Return all of the data exactly as written, without the pictures.
++++ Listed entries
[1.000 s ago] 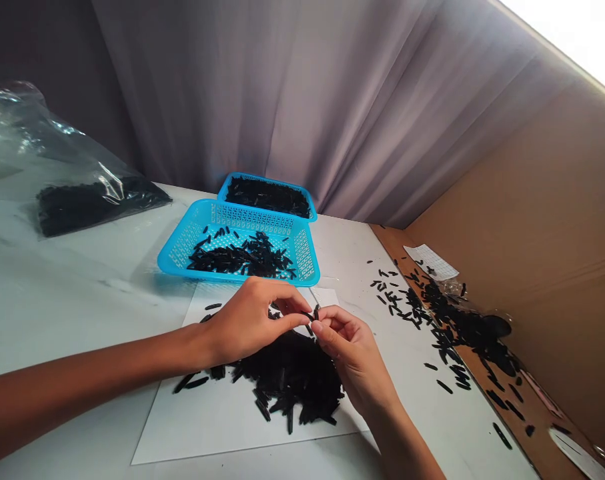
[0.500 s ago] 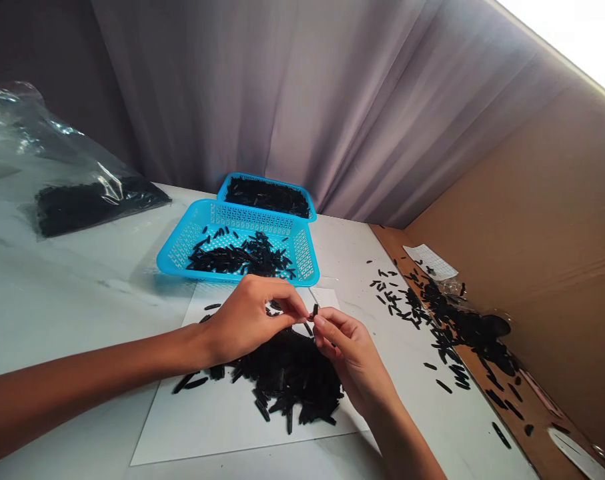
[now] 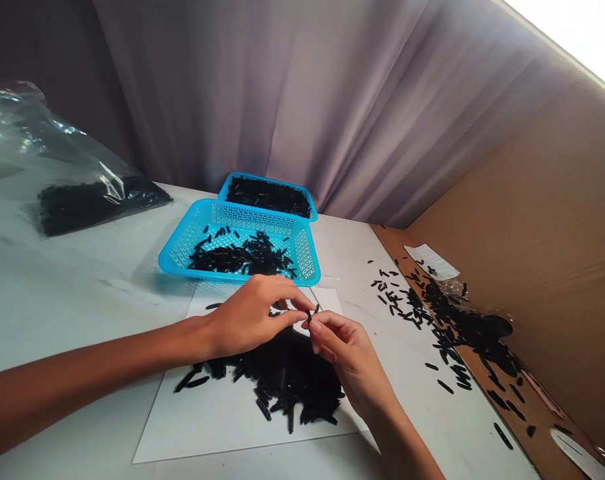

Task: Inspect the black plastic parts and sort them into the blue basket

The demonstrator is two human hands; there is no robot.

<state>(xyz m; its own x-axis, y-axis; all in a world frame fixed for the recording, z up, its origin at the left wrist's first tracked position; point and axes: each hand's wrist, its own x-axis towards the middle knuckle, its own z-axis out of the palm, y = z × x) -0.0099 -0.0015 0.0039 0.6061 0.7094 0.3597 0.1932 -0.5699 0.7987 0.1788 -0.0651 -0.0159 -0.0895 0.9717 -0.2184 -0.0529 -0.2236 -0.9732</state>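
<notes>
My left hand (image 3: 255, 315) reaches in from the left, with thumb and fingertips pinched at one small black elongated piece (image 3: 309, 316). Touching the same piece from the other side is my right hand (image 3: 351, 340), its thumb and fingers closed. A second dark sliver shows just behind the fingertips; which hand has it, I cannot tell. Below both hands a heap of similar black pieces (image 3: 299, 383) lies on a white sheet (image 3: 182, 433). Just beyond the hands stands a blue basket (image 3: 177, 259) with a loose layer of these pieces in it.
A second blue basket (image 3: 313, 212), full of black pieces, stands behind the first. At the left lies a clear plastic bag (image 3: 72, 153) with black contents. Many pieces are scattered at right (image 3: 482, 330), near a gridded paper (image 3: 445, 267) and a cardboard wall (image 3: 547, 233).
The black piece between my fingertips has turned and shifted slightly left. My right fingertips have moved a little left and closer to my left hand.
</notes>
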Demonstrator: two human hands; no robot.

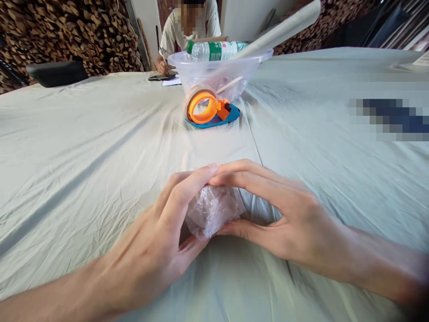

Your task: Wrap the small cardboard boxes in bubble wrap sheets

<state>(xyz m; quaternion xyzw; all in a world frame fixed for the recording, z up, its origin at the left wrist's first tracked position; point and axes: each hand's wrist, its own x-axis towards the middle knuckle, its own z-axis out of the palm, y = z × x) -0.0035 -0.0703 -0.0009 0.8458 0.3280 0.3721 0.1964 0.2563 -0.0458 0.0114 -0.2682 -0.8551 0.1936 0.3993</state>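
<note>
Between my hands is a small bundle wrapped in clear bubble wrap (214,210), low over the cloth-covered table. My left hand (161,223) grips its left side, fingers over the far edge and thumb underneath at the near side. From the right, my right hand (284,210) holds it the same way, fingertips meeting those of the left at the top. What lies inside the wrap cannot be made out. Beyond the hands a tape dispenser (224,117) with an orange core and blue base stands on the cloth.
A translucent plastic basin (214,71) behind the dispenser holds a green-capped bottle (214,50) and a long white roll (284,29). Across the table (100,156) sits a person (170,36) with a pen, near a phone (161,78). A black case (56,74) lies far left.
</note>
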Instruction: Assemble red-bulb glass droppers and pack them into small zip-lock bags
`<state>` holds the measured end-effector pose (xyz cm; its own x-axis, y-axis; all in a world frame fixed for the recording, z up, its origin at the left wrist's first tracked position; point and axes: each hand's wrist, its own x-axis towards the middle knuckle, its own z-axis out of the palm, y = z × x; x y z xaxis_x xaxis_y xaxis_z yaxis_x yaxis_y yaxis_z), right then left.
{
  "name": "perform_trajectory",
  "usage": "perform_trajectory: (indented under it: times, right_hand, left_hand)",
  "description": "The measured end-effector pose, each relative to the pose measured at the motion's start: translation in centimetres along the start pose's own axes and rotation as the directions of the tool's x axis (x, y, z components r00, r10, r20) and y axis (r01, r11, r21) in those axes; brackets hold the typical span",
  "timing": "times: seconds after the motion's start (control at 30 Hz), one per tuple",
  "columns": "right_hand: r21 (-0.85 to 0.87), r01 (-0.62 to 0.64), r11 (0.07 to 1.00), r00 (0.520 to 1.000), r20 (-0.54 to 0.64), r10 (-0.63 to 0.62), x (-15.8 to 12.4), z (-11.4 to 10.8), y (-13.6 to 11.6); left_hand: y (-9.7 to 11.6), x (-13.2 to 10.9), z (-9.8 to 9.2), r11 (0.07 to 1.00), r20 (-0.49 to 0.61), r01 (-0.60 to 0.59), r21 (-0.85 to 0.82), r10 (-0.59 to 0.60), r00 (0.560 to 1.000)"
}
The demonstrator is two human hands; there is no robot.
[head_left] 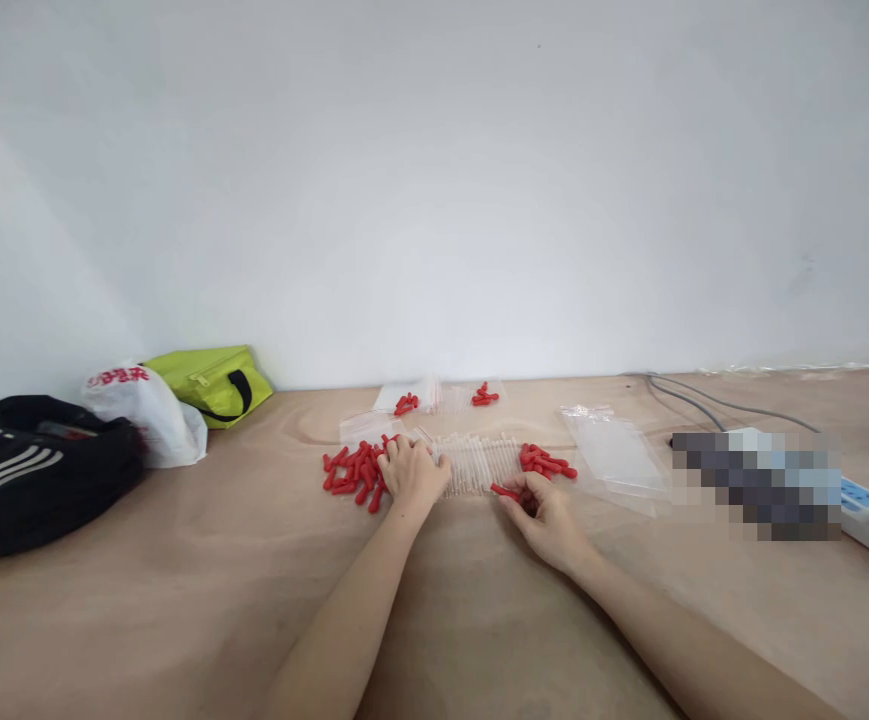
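- The right hand [546, 515] has its grip closed around a red piece [504, 491], which sticks out past the fingertips just in front of the clear sticks. A loose pinch on so small a thing could let it slip onto the bench [216, 580].
- The left hand [411, 470] reaches over the inner edge of the left red pile [355, 472]. Its fingers hide what lies beneath, so I cannot tell whether that grip has anything in it; pressing down there could scatter loose pieces.
- The clear sticks [479, 462] lie side by side on the bench between the two hands. The left hand is close against their near end, so a sideways brush of the thumb or wrist might push the row askew or roll a few away.
- The right red pile [550, 463] sits just beyond the right hand. A careless knuckle could knock pieces among the sticks and muddle the two.
- The clear bags [614, 455] lie flat and overlapping right of that pile. They look thin and light, so a sleeve or forearm catching them could drag them out of place.
- See-through sticks and bags are hard to tell apart here, which invites miscounting.
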<state>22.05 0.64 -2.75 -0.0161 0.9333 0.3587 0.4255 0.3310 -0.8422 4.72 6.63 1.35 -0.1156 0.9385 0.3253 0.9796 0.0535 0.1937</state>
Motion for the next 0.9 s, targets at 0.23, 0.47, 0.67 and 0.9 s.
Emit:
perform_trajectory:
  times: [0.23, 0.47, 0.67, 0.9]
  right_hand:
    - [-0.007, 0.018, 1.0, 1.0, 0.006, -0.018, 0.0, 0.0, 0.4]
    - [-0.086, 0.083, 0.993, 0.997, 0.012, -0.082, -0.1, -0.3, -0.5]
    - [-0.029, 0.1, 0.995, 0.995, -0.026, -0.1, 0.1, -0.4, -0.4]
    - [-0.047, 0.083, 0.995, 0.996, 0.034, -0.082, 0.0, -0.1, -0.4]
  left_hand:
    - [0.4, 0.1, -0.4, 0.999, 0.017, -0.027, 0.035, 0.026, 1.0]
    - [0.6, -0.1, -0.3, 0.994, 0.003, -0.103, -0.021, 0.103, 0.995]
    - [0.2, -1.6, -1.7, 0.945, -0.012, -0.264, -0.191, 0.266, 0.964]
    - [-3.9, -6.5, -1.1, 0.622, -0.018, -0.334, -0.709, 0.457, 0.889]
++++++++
Response for this exercise:
[1.000 s ago] 
[0.500 s ago] 
[now] 

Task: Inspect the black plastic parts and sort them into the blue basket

The demonstrator is two human hands; there is no robot.

<state>(xyz m; its own x-axis, y-axis; all in a world frame fixed for the recording, z up, its origin at the left wrist's first tracked position; point and axes: each hand's wrist, its own x-axis towards the middle knuckle, its own z-axis out of the palm, y = z × x) -0.0099 -0.0015 0.0039 0.6061 0.7094 0.3597 0.1932 -0.5699 0.7987 0.1788 -0.0651 -0.0159 -0.0895 0.9717 -0.2184 -0.0529 -0.2236 -0.9732</state>
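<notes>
My left hand (image 3: 255, 315) reaches in from the left, with thumb and fingertips pinched at one small black elongated piece (image 3: 309, 316). Touching the same piece from the other side is my right hand (image 3: 351, 340), its thumb and fingers closed. A second dark sliver shows just behind the fingertips; which hand has it, I cannot tell. Below both hands a heap of similar black pieces (image 3: 299, 383) lies on a white sheet (image 3: 182, 433). Just beyond the hands stands a blue basket (image 3: 177, 259) with a loose layer of these pieces in it.
A second blue basket (image 3: 313, 212), full of black pieces, stands behind the first. At the left lies a clear plastic bag (image 3: 72, 153) with black contents. Many pieces are scattered at right (image 3: 482, 330), near a gridded paper (image 3: 445, 267) and a cardboard wall (image 3: 547, 233).
The black piece between my fingertips has turned and shifted slightly left. My right fingertips have moved a little left and closer to my left hand.
</notes>
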Demonstrator: two human hands; no robot.


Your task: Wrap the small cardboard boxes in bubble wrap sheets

<state>(xyz m; quaternion xyzw; all in a world frame fixed for the recording, z up, its origin at the left wrist's first tracked position; point and axes: each hand's wrist, its own x-axis towards the middle knuckle, its own z-axis out of the palm, y = z × x) -0.0035 -0.0703 -0.0009 0.8458 0.3280 0.3721 0.1964 0.2563 -0.0458 0.0114 -0.2682 -0.8551 0.1936 0.3993</state>
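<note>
Between my hands is a small bundle wrapped in clear bubble wrap (214,210), low over the cloth-covered table. My left hand (161,223) grips its left side, fingers over the far edge and thumb underneath at the near side. From the right, my right hand (284,210) holds it the same way, fingertips meeting those of the left at the top. What lies inside the wrap cannot be made out. Beyond the hands a tape dispenser (224,117) with an orange core and blue base stands on the cloth.
A translucent plastic basin (214,71) behind the dispenser holds a green-capped bottle (214,50) and a long white roll (284,29). Across the table (100,156) sits a person (170,36) with a pen, near a phone (161,78). A black case (56,74) lies far left.
</note>
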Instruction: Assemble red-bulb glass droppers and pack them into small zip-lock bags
`<state>` holds the measured end-effector pose (xyz cm; its own x-axis, y-axis; all in a world frame fixed for the recording, z up, its origin at the left wrist's first tracked position; point and axes: each hand's wrist, its own x-axis towards the middle knuckle, its own z-axis out of the palm, y = z × x; x y z xaxis_x xaxis_y xaxis_z yaxis_x yaxis_y yaxis_z), right then left.
{
  "name": "perform_trajectory",
  "usage": "perform_trajectory: (indented under it: times, right_hand, left_hand)",
  "description": "The measured end-effector pose, each relative to the pose measured at the motion's start: translation in centimetres along the start pose's own axes and rotation as the directions of the tool's x axis (x, y, z components r00, r10, r20) and y axis (r01, r11, r21) in those axes; brackets hold the typical span",
  "timing": "times: seconds after the motion's start (control at 30 Hz), one per tuple",
  "columns": "right_hand: r21 (-0.85 to 0.87), r01 (-0.62 to 0.64), r11 (0.07 to 1.00), r00 (0.520 to 1.000), r20 (-0.54 to 0.64), r10 (-0.63 to 0.62), x (-15.8 to 12.4), z (-11.4 to 10.8), y (-13.6 to 11.6); left_hand: y (-9.7 to 11.6), x (-13.2 to 10.9), z (-9.8 to 9.2), r11 (0.07 to 1.00), r20 (-0.49 to 0.61), r01 (-0.60 to 0.59), r21 (-0.85 to 0.82), r10 (-0.59 to 0.60), r00 (0.560 to 1.000)"
}
The demonstrator is two human hands; there is no robot.
[head_left] 
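- The right hand [546, 515] has its grip closed around a red piece [504, 491], which sticks out past the fingertips just in front of the clear sticks. A loose pinch on so small a thing could let it slip onto the bench [216, 580].
- The left hand [411, 470] reaches over the inner edge of the left red pile [355, 472]. Its fingers hide what lies beneath, so I cannot tell whether that grip has anything in it; pressing down there could scatter loose pieces.
- The clear sticks [479, 462] lie side by side on the bench between the two hands. The left hand is close against their near end, so a sideways brush of the thumb or wrist might push the row askew or roll a few away.
- The right red pile [550, 463] sits just beyond the right hand. A careless knuckle could knock pieces among the sticks and muddle the two.
- The clear bags [614, 455] lie flat and overlapping right of that pile. They look thin and light, so a sleeve or forearm catching them could drag them out of place.
- See-through sticks and bags are hard to tell apart here, which invites miscounting.
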<state>22.05 0.64 -2.75 -0.0161 0.9333 0.3587 0.4255 0.3310 -0.8422 4.72 6.63 1.35 -0.1156 0.9385 0.3253 0.9796 0.0535 0.1937</state>
Motion for the next 0.9 s, targets at 0.23, 0.47, 0.67 and 0.9 s.
Emit:
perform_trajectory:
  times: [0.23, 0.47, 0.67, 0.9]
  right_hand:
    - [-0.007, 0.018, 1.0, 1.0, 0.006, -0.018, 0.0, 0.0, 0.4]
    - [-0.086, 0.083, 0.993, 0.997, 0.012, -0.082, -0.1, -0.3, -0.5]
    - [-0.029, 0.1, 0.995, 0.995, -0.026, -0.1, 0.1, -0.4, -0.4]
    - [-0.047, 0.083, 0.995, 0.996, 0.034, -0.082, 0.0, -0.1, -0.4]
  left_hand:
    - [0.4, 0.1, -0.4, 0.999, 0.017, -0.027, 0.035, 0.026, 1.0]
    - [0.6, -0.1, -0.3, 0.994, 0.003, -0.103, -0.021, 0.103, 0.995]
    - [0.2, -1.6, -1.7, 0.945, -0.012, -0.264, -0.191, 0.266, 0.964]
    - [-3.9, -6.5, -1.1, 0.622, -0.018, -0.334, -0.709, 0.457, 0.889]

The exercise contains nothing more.